Le monument a été fréquemment ciblé par des gestes du genre au cours des 18 derniers mois.
Photo: Marie-France Coallier Le Devoir Le monument a été fréquemment ciblé par des gestes du genre au cours des 18 derniers mois.

Un groupe militant revendique un nouvel acte de vandalisme commis jeudi avec de la peinture orange sur le monument érigé au centre-ville de Montréal en hommage au premier chef de gouvernement de l’histoire du Canada, John A. Macdonald.

Des patrouilleurs du Service de police de la Ville de Montréal ont constaté les méfaits en début de matinée.

Le monument a été fréquemment ciblé par des gestes du genre au cours des 18 derniers mois.
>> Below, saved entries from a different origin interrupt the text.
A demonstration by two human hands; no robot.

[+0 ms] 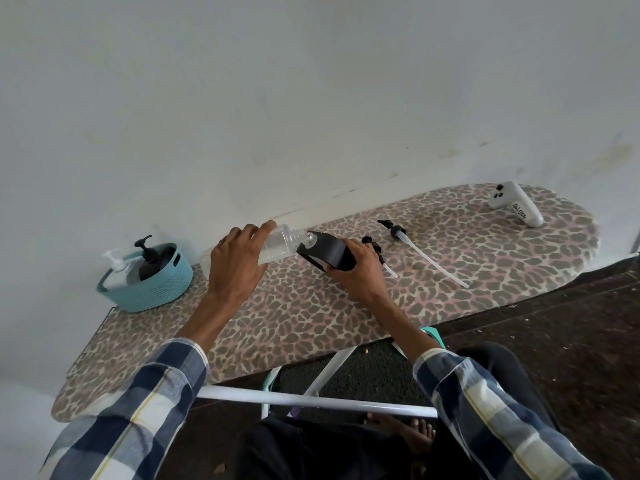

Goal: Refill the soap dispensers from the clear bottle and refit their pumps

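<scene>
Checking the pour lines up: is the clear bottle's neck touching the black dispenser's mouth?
Touching. The head view shows the clear bottle neck meeting the black dispenser opening, no gap visible.

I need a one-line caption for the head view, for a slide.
Left hand tips the clear bottle into the black dispenser held by the right hand; two pumps lie loose.

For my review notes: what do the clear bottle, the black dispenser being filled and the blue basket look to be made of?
Clear bottle: likely thin transparent plastic; the liquid inside shows through its wall.
Black dispenser: opaque with a smooth satin sheen, probably plastic, though coated glass cannot be ruled out.
Blue basket: moulded matte plastic, with a woven-look texture and a cut-out handle slot.
</scene>
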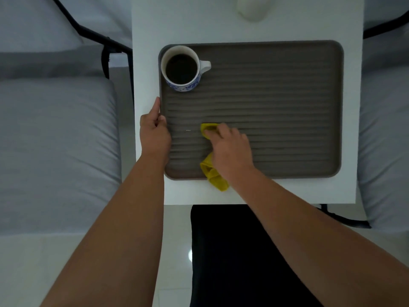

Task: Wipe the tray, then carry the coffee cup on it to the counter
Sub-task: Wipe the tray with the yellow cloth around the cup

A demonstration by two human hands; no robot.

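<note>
At the far left we see grey cushioned seats [57, 134] beside the white table [221, 23]. Our left hand [155, 131] grips the tray's left rim, thumb over the edge and fingers curled against it, steadying it. The grey ribbed tray [287, 96] lies flat on the table with its long axis running left to right across our view. The coffee cup [181, 68], full of dark coffee, stands upright in the tray's far-left corner, handle pointing right. It sits just beyond our left hand, so that hand is clearly the nearer one to it.

Moving right, our right hand [230, 147] presses a yellow cloth [209, 129] onto the ribs near the tray's front-left, fingers closed over the cloth, a tail of it trailing over the front rim. We judge the wiping unfinished: the wide right stretch of tray lies to the right of this hand, so the stroke should run rightward along the ribs, away from the cup.
</note>
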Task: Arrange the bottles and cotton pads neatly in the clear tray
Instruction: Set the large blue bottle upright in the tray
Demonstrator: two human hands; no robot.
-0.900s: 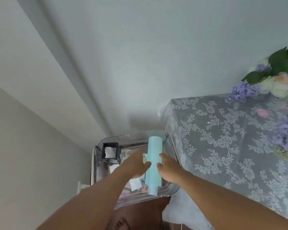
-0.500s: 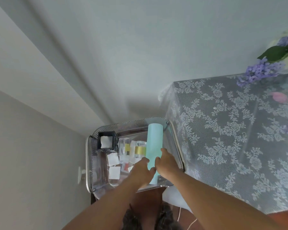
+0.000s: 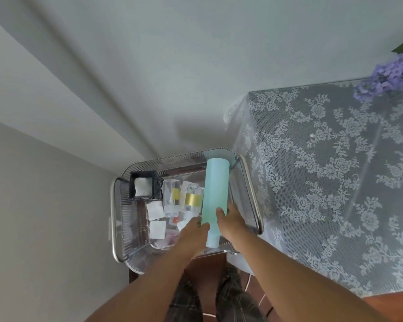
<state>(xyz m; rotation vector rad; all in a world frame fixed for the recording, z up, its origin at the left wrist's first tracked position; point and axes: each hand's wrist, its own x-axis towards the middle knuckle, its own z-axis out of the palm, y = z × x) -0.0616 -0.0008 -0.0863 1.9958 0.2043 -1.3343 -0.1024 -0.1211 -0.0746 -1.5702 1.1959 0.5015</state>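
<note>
A clear ribbed tray with metal handles sits below me. A tall mint-green bottle stands along its right side, held low down between my left hand and my right hand. Two clear bottles with gold bands stand side by side left of it. A black square holder with a white cotton pad inside is in the tray's far left corner. Loose white cotton pads lie on the tray floor near the clear bottles.
A table under a grey lace cloth stands right beside the tray, with purple flowers at its far corner. A white wall runs behind and to the left. My legs and a brown floor show below the tray.
Both hands slid down the green bottle toward its lower end and it now stands closer to the tray's right side. The view tilted down, so the whole tray shows.
</note>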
Divers militants reprochent à l’ancien premier ministre Macdonald d’avoir été une personnalité hostile envers les minorités non blanches, d’avoir mis en place des mesures destinées à détruire les cultures et les traditions autochtones et d’avoir été responsable de la pendaison du chef métis Louis Riel, en 1885.

Les militants du groupe #MacdonaldMustFall disent avoir perpétré l’acte de vandalisme de jeudi en cette Journée internationale pour l’élimination de la discrimination raciale promulguée par les Nations unies.
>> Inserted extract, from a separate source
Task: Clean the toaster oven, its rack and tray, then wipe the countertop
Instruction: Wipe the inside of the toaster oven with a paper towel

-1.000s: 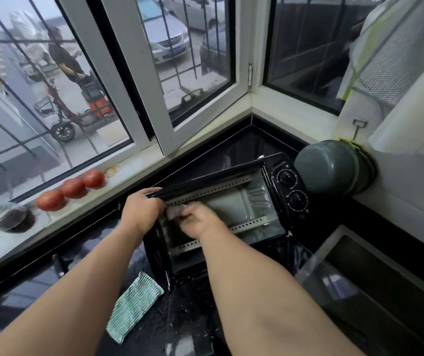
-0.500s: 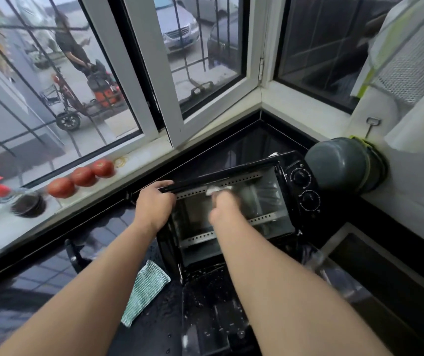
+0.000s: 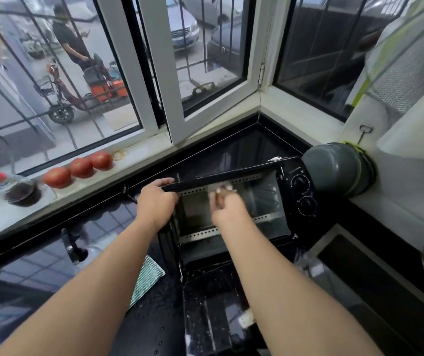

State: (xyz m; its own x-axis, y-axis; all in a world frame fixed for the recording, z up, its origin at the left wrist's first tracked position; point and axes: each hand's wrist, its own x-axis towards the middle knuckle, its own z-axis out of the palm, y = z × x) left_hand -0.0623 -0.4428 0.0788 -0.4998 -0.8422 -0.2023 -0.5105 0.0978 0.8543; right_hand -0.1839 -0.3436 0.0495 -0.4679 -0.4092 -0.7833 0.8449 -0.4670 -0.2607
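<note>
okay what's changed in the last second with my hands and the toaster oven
The right hand, holding a whitish wipe, moved from the left side of the toaster oven opening up toward its top edge. The left hand kept its grip on the oven's upper left corner. The green cloth stayed on the countertop.

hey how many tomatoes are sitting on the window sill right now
3. All in a row on the window sill at left: left tomato, middle tomato, right tomato. None seems hidden.
</note>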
Le groupe demande que les monuments et statues de John A. Macdonald soient retirés de l’espace public et confiés à des lieux d’archives ou à des musées.
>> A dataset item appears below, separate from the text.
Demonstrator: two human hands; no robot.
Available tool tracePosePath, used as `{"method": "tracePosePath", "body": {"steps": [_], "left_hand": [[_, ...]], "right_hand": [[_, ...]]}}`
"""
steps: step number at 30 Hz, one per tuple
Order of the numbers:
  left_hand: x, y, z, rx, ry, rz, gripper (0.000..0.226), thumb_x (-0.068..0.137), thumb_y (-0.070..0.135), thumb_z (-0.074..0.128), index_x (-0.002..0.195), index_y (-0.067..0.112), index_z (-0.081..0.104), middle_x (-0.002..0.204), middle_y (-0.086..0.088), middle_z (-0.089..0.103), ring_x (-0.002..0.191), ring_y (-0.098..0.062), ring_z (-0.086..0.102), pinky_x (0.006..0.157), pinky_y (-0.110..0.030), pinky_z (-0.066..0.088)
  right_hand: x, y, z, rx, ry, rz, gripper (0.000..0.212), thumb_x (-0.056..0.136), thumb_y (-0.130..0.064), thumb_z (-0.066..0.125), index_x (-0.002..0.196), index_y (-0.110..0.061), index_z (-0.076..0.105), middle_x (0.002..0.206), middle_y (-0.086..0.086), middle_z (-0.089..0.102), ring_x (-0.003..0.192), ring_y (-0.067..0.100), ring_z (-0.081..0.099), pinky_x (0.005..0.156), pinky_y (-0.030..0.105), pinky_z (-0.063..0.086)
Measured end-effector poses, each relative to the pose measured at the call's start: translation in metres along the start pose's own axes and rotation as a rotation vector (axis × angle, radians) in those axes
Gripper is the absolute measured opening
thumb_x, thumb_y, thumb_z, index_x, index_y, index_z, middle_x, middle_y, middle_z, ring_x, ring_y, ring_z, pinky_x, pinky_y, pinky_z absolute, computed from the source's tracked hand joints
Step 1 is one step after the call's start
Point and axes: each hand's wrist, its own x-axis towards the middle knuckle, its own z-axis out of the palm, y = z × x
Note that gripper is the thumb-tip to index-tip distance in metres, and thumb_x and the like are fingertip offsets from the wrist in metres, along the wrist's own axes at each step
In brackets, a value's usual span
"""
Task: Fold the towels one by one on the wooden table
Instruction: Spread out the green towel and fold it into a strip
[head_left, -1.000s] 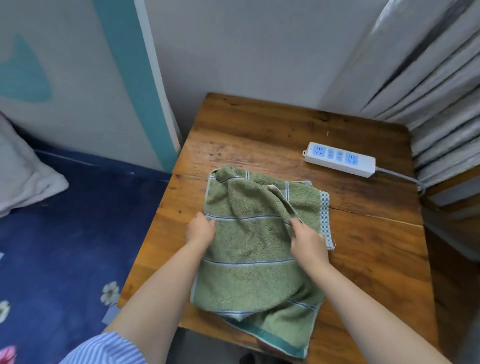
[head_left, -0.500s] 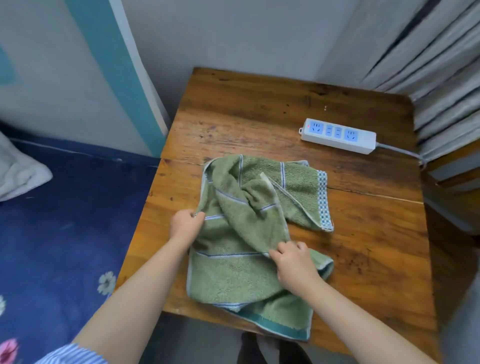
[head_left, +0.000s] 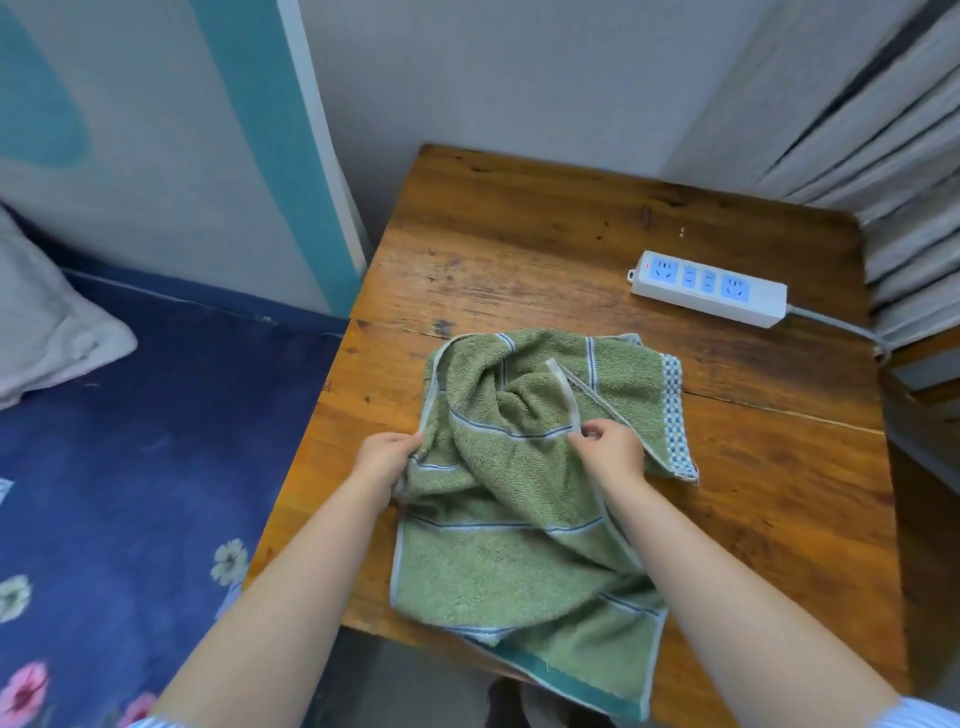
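Since half a second ago, the right hand (head_left: 609, 453) has been travelling up the green striped towel (head_left: 511, 519) from its near part toward 12 o'clock, and is now pinching the pale hem of a raised fold between thumb and fingertips. At 9 o'clock of the cloth, the left hand (head_left: 385, 460) is gripping the left edge, fingers curled round it. Rumpled, the towel is lying on the wooden table (head_left: 571, 234), its near end hanging over the front edge. A white power strip (head_left: 709, 288) is sitting at 2 o'clock, well apart.
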Motion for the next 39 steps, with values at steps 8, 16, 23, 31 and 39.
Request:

À Montréal, la statue de bronze de John A. Macdonald, deux fois plus grande que nature, est abritée sous un immense baldaquin de granit à son emplacement actuel depuis 1895. L’ancien premier ministre, qui est mort en 1891, est représenté dans ses fonctions officielles de haut dignitaire du Parlement canadien, vêtu de son costume de conseiller impérial privé.

L’oeuvre, qui appartient à la Ville de Montréal, a été réalisée par le sculpteur britannique George Edward Wade.

John A. Macdonald a été premier ministre du Canada de 1867 à 1873 et de 1878 à 1891.

Les militants du groupe #MacdonaldMustFall ont revendiqué l’action.